## [ASSIGNMENT]
The listing below holds a line with "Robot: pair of" and a line with "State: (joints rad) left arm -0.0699". Reproduce those two lines exactly, plus everything between them.

## [EXERCISE INPUTS]
-------------------------
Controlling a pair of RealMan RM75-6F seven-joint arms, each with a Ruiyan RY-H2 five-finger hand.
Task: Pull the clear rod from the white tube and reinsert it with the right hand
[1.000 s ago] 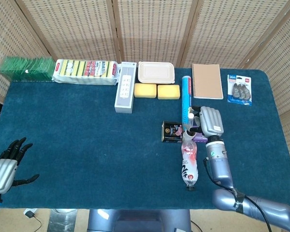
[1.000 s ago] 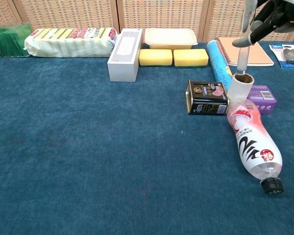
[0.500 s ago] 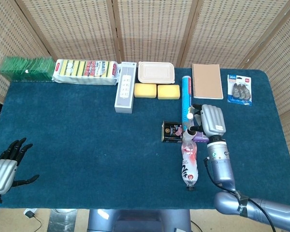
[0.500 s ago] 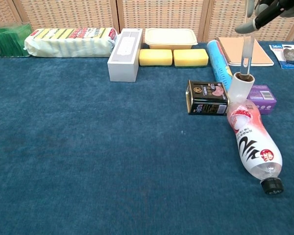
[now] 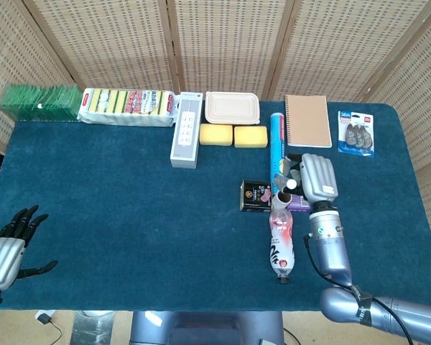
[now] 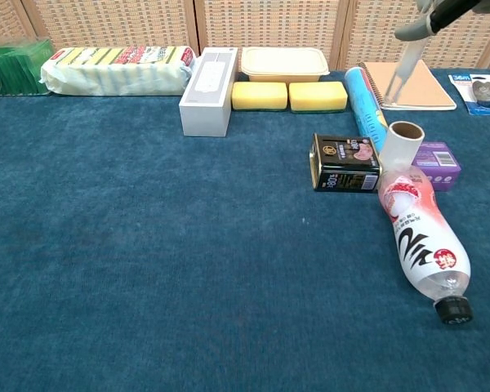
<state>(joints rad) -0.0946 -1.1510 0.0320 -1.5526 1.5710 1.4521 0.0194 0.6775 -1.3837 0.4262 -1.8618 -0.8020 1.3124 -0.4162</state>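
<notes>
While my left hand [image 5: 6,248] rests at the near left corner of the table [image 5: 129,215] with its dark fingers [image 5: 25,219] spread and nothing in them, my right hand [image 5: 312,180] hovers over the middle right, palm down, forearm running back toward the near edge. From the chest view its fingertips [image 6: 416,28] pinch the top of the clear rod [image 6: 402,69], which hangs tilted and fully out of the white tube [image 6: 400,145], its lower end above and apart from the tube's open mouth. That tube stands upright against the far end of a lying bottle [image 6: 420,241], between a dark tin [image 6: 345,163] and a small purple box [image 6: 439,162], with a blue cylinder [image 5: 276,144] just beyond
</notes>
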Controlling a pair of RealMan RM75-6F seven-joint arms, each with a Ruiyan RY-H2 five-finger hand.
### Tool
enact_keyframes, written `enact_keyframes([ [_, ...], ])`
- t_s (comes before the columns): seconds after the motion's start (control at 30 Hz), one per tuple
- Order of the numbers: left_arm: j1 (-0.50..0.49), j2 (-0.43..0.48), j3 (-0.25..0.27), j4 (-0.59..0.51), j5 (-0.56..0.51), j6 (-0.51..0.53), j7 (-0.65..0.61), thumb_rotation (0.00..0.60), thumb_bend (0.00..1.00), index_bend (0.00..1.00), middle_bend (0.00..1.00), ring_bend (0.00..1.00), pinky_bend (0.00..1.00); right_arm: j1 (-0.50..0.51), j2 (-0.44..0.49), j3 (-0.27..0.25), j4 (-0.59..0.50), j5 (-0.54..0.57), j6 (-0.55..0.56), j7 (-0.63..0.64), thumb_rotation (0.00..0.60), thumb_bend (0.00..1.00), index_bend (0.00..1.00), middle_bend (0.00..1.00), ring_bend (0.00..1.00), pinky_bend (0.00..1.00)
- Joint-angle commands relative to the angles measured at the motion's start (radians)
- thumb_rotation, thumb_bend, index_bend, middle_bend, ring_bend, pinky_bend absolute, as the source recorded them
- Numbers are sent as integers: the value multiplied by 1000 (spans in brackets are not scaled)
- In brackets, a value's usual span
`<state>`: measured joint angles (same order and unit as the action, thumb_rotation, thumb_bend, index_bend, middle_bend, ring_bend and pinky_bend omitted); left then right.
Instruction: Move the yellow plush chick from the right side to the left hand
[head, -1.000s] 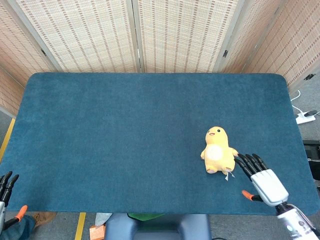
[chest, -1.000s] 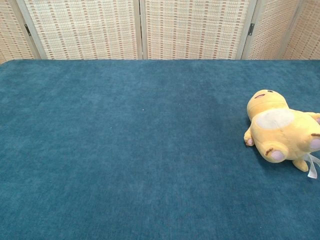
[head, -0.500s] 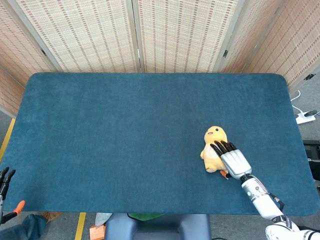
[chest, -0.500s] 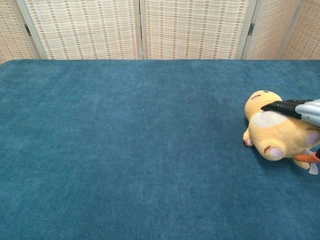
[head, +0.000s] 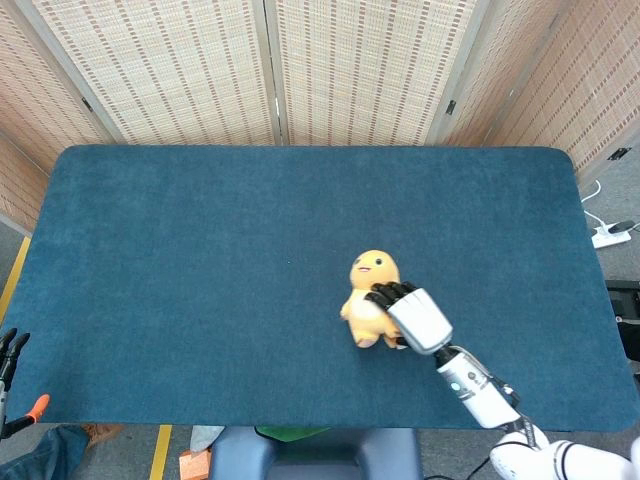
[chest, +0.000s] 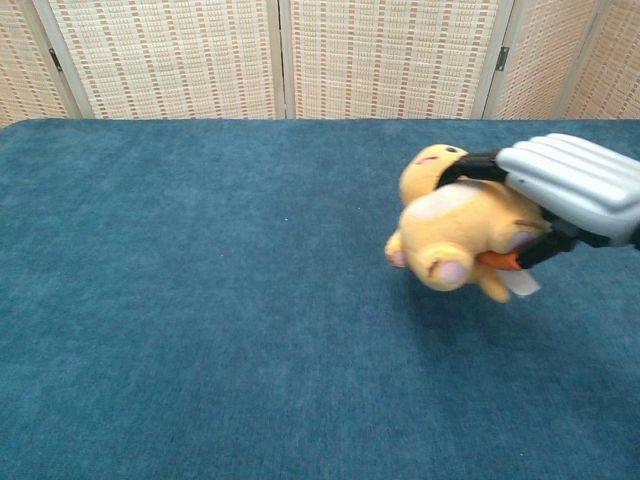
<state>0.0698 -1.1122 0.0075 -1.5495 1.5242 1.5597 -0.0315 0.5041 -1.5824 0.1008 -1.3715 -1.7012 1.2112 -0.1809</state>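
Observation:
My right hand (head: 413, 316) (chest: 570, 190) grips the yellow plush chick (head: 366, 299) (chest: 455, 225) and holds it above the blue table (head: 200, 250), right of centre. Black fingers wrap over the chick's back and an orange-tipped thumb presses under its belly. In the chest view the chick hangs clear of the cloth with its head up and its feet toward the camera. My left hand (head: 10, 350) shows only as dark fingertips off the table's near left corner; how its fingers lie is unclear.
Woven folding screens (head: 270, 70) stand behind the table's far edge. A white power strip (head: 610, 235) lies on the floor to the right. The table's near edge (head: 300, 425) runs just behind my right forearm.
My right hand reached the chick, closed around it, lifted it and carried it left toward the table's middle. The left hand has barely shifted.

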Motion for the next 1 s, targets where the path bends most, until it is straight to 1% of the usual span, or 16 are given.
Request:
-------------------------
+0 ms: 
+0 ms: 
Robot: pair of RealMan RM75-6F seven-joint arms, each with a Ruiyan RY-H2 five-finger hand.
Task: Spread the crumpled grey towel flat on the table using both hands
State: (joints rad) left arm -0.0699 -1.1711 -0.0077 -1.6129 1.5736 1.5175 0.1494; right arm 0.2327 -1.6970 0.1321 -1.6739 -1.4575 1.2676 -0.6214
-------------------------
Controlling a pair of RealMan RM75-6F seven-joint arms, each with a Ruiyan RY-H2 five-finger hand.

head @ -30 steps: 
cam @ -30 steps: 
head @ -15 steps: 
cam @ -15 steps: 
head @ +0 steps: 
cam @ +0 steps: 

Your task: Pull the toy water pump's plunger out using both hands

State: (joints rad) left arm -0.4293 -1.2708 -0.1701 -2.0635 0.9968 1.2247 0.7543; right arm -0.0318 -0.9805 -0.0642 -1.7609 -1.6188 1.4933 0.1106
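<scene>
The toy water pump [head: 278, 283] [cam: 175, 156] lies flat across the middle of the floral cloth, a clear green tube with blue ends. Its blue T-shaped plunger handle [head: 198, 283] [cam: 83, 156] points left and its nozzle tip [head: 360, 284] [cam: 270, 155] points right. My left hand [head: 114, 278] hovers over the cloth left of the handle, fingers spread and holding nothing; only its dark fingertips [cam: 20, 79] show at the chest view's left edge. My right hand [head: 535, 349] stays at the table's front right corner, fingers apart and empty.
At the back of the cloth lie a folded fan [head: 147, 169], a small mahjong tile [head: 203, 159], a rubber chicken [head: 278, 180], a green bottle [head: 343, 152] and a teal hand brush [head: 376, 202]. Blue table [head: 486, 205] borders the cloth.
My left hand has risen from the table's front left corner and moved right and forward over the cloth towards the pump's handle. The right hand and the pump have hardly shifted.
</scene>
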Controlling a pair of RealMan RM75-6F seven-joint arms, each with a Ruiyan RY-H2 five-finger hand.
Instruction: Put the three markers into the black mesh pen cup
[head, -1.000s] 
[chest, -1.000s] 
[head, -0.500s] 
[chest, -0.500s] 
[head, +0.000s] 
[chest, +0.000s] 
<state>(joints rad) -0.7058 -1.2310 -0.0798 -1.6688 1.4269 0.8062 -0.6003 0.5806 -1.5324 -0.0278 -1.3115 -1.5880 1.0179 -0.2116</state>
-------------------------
## [ANSWER FOR THIS EXERCISE]
Robot: pair of RealMan RM75-6F seven-joint arms, each with a Ruiyan RY-H2 five-finger hand.
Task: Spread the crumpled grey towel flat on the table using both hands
State: (joints rad) left arm -0.0699 -1.1711 -0.0077 -1.6129 1.5736 1.5175 0.1494; right arm 0.2327 -1.6970 0.1321 -1.6739 -1.4575 1.2676 -0.6214

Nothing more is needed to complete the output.